TASK PROMPT
Only these lines of the data below are wanted: the one with "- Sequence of", the one with "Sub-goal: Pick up", and any lines between them, each repeated exactly.
--- MATERIAL PROVIDED Enclosed Below ---
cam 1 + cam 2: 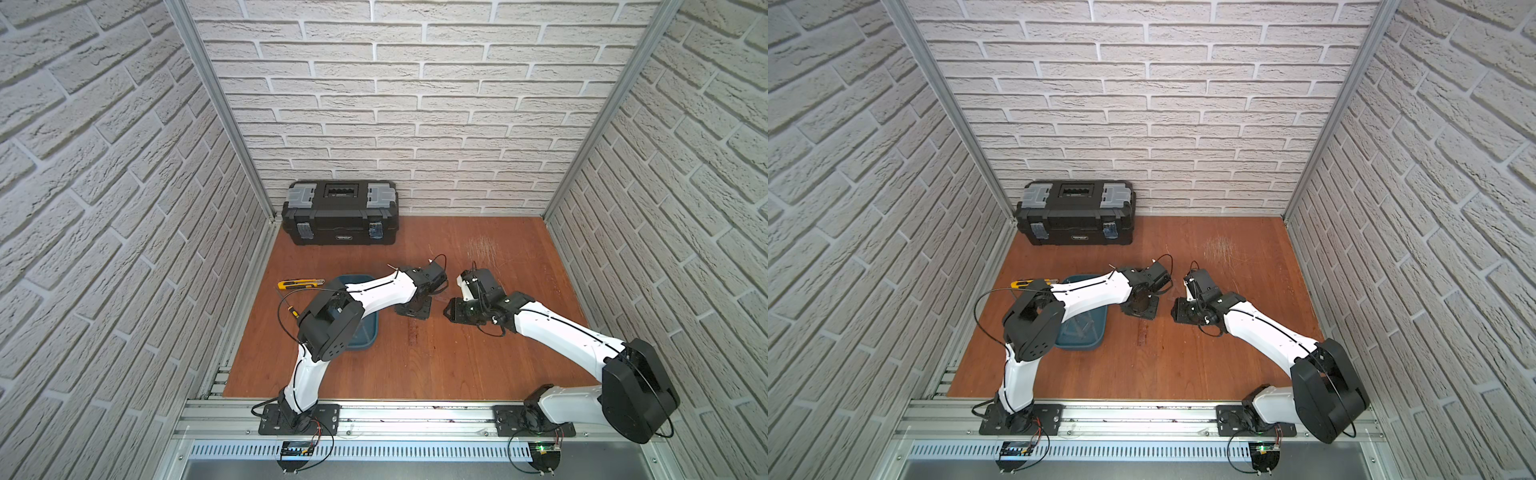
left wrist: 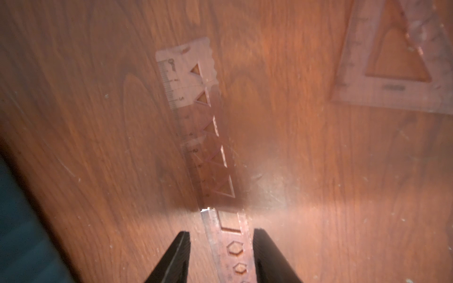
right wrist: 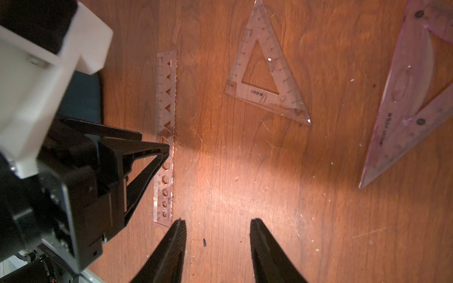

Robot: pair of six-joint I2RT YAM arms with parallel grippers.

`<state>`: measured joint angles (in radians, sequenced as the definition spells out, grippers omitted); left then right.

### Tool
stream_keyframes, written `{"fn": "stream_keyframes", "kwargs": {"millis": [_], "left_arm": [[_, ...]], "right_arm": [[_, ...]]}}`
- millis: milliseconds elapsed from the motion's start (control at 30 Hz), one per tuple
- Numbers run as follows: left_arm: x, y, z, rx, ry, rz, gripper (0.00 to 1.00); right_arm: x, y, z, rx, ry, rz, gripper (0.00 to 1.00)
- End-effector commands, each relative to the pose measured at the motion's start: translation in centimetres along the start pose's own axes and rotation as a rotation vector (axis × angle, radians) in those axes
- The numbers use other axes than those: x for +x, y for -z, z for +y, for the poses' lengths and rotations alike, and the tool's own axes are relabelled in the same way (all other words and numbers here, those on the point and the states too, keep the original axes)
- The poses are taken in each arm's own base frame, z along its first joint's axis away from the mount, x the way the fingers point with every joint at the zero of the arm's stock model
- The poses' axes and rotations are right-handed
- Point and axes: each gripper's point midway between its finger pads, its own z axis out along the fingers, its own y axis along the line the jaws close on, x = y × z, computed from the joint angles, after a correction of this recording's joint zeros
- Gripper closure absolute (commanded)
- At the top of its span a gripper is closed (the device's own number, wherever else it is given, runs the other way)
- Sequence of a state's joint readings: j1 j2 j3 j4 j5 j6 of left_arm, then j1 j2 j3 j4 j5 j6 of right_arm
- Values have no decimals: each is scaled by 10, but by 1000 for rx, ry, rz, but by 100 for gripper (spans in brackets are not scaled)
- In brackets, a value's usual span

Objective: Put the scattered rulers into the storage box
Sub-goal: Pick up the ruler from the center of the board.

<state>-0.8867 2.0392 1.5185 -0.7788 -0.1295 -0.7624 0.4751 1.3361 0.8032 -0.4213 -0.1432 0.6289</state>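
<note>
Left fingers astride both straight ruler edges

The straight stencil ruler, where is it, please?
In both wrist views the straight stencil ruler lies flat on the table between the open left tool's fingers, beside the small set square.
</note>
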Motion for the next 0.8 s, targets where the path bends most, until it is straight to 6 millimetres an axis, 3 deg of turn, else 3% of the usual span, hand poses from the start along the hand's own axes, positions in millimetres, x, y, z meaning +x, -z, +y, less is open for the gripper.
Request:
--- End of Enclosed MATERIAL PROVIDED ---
PROBLEM SOLUTION
- Sequence of a state's joint readings: j1 j2 j3 j4 j5 j6 of left_arm, then j1 j2 j3 j4 j5 j6 of right_arm
- Values have no decimals: each is scaled by 10, but by 1000 for rx, ry, rz, but by 100 for gripper (spans in brackets are not scaled)
- In brackets, a value's usual span

Objective: Put the scattered rulers into the storage box
Sub-goal: Pick up the ruler from the center of the board.

No additional work remains on the exercise.